In a large bowl, whisk the flour, baking soda, cornstarch, and salt together. Set aside. 2 ¼ cups (280 g) all-purpose flour 1 teaspoon baking soda 2 teaspoons cornstarch ½ teaspoon salt
In a medium bowl, whisk the melted butter, brown sugar, and granulated sugar together until smooth and combine. ¾ cup (170 g, 1 ½ sticks) unsalted butter, ¾ cup (150 g) packed light brown sugar ½ cup (100 g) granulated sugar
Whisk in the egg and egg yolk until evenly mixed in. Whisk in the vanilla extract until evenly incorporated. 1 large egg 1 egg yolk 2 teaspoons pure vanilla extract
With a spatula or wooden spoon, stir in the flour mixture and mix together. The dough will be soft and thick. Fold in the chocolate chips and Oreo pieces. 1 cup (170 g) semi-sweet chocolate chips 12 Oreo cookies
Using a small cookie scoop the dough into heaping 2 tablespoons (about 50 g). Roll into balls and place into a parchment lined baking sheet.
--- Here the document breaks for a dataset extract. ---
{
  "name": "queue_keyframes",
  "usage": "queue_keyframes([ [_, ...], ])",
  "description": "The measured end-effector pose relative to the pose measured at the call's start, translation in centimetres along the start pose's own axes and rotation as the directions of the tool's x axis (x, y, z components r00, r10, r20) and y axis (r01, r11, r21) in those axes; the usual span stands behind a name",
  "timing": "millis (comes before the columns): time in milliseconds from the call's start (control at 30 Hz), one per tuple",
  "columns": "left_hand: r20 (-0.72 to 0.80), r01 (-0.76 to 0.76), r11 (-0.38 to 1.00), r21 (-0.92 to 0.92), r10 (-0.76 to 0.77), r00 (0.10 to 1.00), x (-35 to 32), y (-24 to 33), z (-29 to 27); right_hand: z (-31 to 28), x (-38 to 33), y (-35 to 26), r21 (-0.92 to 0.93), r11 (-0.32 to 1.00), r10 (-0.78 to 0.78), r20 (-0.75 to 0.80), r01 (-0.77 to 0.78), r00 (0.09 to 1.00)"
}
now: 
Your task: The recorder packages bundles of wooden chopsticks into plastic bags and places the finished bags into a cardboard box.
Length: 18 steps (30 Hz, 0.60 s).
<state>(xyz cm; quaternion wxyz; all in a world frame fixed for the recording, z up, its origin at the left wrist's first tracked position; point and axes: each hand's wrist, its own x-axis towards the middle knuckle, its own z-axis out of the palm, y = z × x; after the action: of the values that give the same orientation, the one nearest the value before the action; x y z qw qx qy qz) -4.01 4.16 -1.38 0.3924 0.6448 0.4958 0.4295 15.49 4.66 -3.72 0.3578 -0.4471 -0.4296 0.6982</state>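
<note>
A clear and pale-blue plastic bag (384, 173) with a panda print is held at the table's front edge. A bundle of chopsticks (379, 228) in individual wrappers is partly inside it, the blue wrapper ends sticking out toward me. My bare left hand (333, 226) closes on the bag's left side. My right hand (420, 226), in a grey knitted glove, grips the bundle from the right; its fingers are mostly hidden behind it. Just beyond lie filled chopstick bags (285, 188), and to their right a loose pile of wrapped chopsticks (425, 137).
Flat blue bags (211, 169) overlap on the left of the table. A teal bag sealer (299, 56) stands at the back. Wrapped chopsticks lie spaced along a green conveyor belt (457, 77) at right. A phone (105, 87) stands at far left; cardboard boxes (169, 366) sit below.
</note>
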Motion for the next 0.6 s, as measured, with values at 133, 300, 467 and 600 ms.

Cover the unbaked cookies tightly with plastic wrap and chill in the refrigerator overnight for at least 2 hours, ideally overnight. Alternately, you can chill the bowl of cookie dough and scoop the next day (just allow several minutes at room temperature to allow for easy scooping).
When ready to bake, preheat oven to 350°F (180°C). Line large baking sheets with parchment paper or silicone baking mat. Place cookie dough balls spaced a few inches apart.
Bake the cookies for 11-13 minutes or until the edges are very lightly browned. The centers will look very soft, but the cookies will continue to set as they cool. When they come out of the oven I like to press a few extra chocolate chips and a few Oreo pieces on top for appearance! Cool on the baking sheet for 10 minutes. After 10 minutes of cooling on the baking sheets, transfer cookies to a wire rack to cool completely. Cookies stay fresh covered at room temperature for up to 1 week.